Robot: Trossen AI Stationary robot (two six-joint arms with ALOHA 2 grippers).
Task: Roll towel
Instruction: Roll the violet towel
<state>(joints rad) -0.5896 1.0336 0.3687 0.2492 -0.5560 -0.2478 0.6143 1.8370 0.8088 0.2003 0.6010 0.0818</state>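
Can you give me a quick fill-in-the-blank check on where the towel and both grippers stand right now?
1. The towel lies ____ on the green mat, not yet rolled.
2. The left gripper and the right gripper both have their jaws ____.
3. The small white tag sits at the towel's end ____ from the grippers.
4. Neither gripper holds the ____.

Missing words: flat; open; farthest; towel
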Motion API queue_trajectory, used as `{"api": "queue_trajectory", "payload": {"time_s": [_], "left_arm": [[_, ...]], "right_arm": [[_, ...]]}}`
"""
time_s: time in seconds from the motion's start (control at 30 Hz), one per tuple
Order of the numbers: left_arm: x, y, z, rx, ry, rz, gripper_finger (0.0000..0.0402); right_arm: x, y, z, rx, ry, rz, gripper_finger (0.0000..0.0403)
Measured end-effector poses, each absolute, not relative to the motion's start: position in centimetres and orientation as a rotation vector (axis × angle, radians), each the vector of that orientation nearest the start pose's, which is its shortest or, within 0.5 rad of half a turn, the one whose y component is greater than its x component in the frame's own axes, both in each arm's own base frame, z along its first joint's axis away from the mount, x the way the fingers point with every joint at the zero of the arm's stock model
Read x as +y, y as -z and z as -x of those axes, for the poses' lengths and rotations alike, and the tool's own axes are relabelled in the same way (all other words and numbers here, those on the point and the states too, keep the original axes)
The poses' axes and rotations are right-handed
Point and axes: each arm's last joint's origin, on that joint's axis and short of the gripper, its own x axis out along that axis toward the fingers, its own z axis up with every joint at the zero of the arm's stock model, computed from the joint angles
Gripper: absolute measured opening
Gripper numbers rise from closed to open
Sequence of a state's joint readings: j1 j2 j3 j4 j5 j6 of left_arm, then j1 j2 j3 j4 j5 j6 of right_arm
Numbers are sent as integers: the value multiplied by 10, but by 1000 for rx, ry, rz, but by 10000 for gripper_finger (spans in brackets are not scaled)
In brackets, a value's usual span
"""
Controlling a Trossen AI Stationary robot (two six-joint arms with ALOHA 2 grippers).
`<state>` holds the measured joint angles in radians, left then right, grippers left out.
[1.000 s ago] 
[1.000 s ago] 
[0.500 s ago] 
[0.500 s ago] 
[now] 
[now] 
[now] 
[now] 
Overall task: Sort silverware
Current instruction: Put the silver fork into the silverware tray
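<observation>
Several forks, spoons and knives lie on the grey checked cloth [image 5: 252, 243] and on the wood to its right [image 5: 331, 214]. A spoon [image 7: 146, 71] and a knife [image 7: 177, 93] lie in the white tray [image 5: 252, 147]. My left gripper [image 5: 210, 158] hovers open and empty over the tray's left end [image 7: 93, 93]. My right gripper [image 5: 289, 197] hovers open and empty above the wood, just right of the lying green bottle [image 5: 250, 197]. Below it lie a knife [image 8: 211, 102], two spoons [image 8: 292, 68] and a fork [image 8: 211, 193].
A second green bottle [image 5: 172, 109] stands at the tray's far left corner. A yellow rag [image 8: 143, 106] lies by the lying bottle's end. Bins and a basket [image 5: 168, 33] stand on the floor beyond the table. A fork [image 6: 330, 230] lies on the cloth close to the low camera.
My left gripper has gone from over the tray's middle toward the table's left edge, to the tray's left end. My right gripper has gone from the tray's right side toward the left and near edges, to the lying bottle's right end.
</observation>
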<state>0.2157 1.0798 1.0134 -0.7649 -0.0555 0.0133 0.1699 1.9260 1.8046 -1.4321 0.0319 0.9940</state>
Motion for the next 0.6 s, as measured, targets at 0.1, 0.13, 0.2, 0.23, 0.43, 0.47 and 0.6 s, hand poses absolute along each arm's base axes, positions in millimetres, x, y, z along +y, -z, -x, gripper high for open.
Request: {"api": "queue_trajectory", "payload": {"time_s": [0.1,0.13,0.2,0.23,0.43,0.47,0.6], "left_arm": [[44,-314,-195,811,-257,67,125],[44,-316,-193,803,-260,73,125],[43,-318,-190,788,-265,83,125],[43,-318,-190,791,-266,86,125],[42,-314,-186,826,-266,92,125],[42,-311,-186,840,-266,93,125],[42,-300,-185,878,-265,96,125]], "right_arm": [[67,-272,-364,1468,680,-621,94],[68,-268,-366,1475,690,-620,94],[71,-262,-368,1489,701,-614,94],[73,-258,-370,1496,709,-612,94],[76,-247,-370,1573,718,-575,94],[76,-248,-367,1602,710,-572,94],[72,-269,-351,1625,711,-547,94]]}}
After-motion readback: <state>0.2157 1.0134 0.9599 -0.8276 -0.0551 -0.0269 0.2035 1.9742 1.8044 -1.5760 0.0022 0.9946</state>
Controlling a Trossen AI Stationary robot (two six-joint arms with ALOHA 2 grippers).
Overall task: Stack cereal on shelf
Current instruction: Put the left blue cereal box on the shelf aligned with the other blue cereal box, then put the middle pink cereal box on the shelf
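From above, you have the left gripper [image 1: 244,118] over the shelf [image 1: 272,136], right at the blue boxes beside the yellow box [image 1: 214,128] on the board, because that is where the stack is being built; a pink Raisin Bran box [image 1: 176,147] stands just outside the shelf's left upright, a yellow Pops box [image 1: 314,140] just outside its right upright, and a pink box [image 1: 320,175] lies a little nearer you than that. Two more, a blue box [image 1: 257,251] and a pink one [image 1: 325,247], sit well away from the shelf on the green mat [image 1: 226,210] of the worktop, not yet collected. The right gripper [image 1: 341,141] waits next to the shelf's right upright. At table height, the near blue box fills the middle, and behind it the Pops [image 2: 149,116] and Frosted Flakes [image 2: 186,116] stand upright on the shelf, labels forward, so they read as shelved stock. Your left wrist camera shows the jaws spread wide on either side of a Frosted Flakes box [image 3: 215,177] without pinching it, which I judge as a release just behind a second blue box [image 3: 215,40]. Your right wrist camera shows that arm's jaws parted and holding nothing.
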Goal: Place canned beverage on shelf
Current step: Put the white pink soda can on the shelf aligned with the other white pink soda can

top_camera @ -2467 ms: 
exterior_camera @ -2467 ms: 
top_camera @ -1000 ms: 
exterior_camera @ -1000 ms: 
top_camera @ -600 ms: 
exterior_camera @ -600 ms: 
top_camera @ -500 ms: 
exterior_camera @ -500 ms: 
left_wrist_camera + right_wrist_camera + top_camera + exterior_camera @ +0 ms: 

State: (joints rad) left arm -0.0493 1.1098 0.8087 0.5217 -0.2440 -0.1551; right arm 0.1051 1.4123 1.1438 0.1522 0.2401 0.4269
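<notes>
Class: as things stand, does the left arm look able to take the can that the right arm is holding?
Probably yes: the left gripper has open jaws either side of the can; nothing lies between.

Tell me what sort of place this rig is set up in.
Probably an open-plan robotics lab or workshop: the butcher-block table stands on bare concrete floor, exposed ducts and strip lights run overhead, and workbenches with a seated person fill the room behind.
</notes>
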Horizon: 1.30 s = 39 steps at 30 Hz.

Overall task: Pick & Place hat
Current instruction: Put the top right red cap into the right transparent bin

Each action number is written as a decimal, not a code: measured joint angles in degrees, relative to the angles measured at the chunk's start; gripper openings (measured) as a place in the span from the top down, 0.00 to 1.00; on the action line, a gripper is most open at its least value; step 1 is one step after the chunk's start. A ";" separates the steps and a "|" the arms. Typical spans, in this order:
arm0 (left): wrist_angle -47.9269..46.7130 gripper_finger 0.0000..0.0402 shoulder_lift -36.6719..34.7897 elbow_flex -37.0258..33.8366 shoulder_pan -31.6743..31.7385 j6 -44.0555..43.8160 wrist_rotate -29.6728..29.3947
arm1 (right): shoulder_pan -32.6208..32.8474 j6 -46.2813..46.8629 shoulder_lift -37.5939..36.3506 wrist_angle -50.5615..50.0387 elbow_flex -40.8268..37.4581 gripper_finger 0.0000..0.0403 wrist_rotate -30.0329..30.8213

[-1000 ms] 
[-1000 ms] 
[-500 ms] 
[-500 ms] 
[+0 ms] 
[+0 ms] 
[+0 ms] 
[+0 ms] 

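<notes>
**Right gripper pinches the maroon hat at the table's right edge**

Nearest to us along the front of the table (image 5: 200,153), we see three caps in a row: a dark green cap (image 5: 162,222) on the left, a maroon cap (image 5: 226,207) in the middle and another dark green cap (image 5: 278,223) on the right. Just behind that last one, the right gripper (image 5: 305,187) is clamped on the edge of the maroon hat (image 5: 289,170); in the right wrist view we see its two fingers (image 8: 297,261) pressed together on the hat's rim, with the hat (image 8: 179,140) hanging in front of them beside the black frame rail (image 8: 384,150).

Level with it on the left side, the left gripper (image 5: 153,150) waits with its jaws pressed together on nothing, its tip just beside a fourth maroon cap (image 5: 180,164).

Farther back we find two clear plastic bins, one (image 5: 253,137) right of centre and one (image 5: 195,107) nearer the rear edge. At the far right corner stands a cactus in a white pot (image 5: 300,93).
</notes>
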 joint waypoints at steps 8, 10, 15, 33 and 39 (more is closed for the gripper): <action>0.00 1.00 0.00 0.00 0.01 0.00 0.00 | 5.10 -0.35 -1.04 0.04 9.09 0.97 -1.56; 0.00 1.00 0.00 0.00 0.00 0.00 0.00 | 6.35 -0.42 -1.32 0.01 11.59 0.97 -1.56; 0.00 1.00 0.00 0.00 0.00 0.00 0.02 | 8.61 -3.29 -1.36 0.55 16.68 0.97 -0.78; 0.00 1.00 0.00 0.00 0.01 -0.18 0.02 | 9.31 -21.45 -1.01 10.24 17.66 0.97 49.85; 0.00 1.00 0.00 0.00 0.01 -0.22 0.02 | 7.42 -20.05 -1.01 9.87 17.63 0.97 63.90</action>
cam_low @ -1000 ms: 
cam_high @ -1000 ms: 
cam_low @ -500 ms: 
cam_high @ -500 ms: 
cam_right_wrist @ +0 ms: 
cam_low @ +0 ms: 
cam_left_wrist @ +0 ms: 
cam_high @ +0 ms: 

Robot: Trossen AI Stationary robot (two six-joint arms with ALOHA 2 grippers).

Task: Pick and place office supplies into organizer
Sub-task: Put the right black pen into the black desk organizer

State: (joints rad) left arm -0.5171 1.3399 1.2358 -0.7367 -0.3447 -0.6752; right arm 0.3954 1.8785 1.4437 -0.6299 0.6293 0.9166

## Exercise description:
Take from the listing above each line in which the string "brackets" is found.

## Result of the task:
Numbers are sent as integers: the value multiplied by 10, but by 1000 for rx, ry, rz, but by 10000 for gripper_finger (spans in brackets are not scaled)
In brackets, a value's usual span

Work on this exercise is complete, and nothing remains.